兩人說話間,祝康已然醒轉,一見宋通明的臭腳擱在自己身上,立時尖叫起來。宋通明斜目微睜,喝道:「兔兒爺!沒聞過臭腳么」兩人相互推擠,搶奪毛毯,口中卻又吵了起來。傅元影微微苦笑,心道:「這兩個活寶也跟著來了,寧師兄要見了他倆,不知心中作何感想。」

又行半里,山道更加艱險,雪地初化,地下更顯濕滑,傅元影便停下車來,讓眾人步行過去。

兩輛大車停在山邊,祝康向來愛潔,一下車便取回泉水,洗臉漱口,宋通明則是無禮之徒,大剌剌地對著榕樹解褲施肥,再看華山雙怪兩個歪嘴斜眼地滾下車,料來十之八九睡扭了頸子。

瓊芳與娟兒兩名姑娘倒是天生麗質,雖然一夜不得好睡,依舊十分艷麗容顏,傅元影見她倆挽著手下車,上前含笑問早:「睡得安穩么」他把話問了兩遍,忽見娟兒苦著俏臉,取下耳中的絲巾,朝哲爾丹的徒弟指了指。傅元影哈哈一笑,哲爾丹此行輕車簡從,只帶了個徒弟隨行通譯,沒想此人漢語能說,呼也能打,卻不知夢話說得是哪國語言了。

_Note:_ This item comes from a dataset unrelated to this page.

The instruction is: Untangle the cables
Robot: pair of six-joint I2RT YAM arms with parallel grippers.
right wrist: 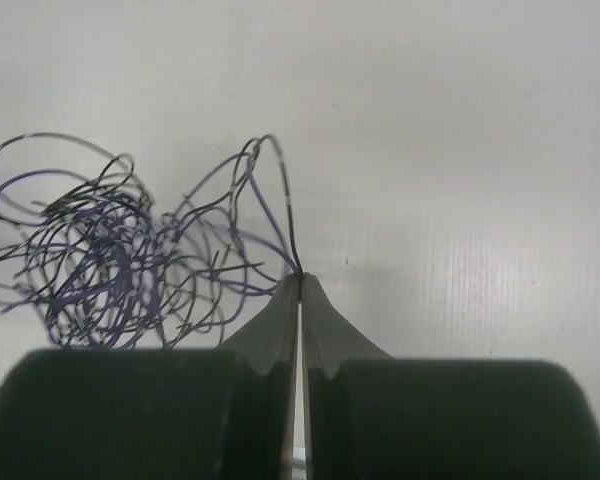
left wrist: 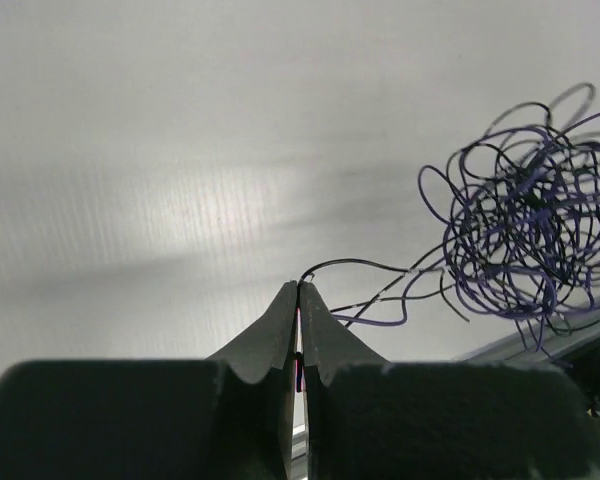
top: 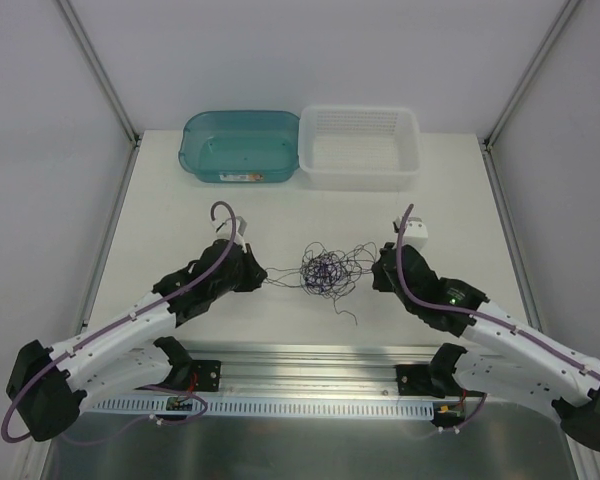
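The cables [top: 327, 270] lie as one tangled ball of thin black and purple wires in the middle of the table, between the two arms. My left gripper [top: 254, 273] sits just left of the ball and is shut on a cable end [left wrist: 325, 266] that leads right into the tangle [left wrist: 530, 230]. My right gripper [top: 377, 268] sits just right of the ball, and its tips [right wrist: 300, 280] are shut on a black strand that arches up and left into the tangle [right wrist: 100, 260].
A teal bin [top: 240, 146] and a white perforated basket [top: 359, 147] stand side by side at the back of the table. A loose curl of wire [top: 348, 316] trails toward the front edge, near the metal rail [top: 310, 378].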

山泉淙淙,娟兒手拿絲娟,與瓊芳並肩梳洗。瓊芳臉上潑了冷水,精神為之一振。她遠眺山巒,只見四下山峰筆直向天,裹於雲霧之中,極見孤高之感。頷首便道:「不來貴州,當真不知天下之怪,倒真開了眼界。」

那肥秤怪、算盤怪、宋通明三人輪著施肥撒尿,一個個濕著雙手回來,肥秤怪打了個通天哈欠,訕訕地道:「咱那小狽子師侄最是古怪,什么地方不好鑽,偏偏要來窮鄉僻壤,害得我們這幾個老的長途跋涉,當真莫名其妙。」算盤怪也不擦手,濕淋淋地拿著饅頭啃食,他聽水聲如雷,茫然便道:「雨楓啊,這嘩啦啦的水聲,便是白水大瀑布么」

傅元影也是第一次過來,如何能答,那向導咳了一聲,解釋道:「白水河一帶地形陡峭,傳為岩熔所成,土人稱為無山不洞、無洞不奇,有水皆成瀑,或險妙如螺絲灘、或寬大如陡坡塘、或湍急如星峽瀑等,各位當是久聞其名了。」眾人無精打采,都只悶哼了幾聲,隨口敷衍道:「如雷貫耳,水聲果然響得很。」

眾人閑聊梳洗己畢,便朝主瀑而去,走不數里,瀑布之旁風大水急,天上便飄起無數水花。那向導早已有備,命取出了蓑衣,一人發上一件。雖說有了雨具,越往前走,雨珠越大,待到後來,烏雲漫天,竟是落起冰雹寒雨來了。肥枰怪罵道:「昨日下雪,今日落雨,明日是不是大干旱老子操你祖宗。」

眾人各有內力護身,倒也不把區區雨水看入眼里,又走不到半個時辰,水聲巨響之中,便已來到了白水河旁。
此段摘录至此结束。